- [EXERCISE DESCRIPTION]: Wherever a line of the listing holds the string "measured", copy that line.

- [DATA EXCERPT]:
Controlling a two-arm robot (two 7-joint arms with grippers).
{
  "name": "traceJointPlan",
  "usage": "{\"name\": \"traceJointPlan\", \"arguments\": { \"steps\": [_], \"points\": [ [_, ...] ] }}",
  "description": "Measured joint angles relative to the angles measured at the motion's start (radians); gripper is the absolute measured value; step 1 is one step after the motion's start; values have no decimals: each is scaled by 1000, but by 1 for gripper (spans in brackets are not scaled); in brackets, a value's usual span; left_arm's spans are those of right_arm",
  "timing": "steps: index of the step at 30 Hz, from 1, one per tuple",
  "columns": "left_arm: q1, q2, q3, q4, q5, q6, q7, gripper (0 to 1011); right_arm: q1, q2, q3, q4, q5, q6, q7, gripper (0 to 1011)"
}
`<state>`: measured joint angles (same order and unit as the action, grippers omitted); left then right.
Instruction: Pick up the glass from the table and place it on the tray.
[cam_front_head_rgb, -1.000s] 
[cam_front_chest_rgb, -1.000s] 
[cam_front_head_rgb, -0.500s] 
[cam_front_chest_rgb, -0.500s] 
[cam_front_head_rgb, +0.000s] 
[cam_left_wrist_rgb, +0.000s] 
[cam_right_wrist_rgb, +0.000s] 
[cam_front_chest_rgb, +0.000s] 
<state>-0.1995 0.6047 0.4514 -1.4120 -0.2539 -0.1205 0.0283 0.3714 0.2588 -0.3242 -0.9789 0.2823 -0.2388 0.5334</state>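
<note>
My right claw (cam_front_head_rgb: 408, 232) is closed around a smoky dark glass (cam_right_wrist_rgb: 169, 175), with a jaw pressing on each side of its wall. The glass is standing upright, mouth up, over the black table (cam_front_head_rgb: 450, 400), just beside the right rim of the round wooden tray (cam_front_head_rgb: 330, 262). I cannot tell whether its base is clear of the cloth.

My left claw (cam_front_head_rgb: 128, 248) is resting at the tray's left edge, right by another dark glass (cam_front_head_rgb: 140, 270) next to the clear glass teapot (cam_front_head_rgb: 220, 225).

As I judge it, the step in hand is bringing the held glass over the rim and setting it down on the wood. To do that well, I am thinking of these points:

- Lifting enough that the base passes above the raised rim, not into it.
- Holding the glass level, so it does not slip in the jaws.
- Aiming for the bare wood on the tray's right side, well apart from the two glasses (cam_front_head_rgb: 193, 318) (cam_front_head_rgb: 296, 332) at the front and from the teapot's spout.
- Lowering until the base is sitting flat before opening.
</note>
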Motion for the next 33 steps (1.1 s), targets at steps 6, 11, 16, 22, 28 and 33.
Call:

- [FINAL ANSWER]:
  "description": "Measured joint angles relative to the angles measured at the motion's start (radians); gripper is the absolute measured value; step 1 is one step after the motion's start; values have no decimals: each is scaled by 1000, but by 1 for gripper (spans in brackets are not scaled); in brackets, a value's usual span; left_arm's spans are those of right_arm",
`<state>`: measured joint angles (same order and unit as the action, grippers omitted); left then right.

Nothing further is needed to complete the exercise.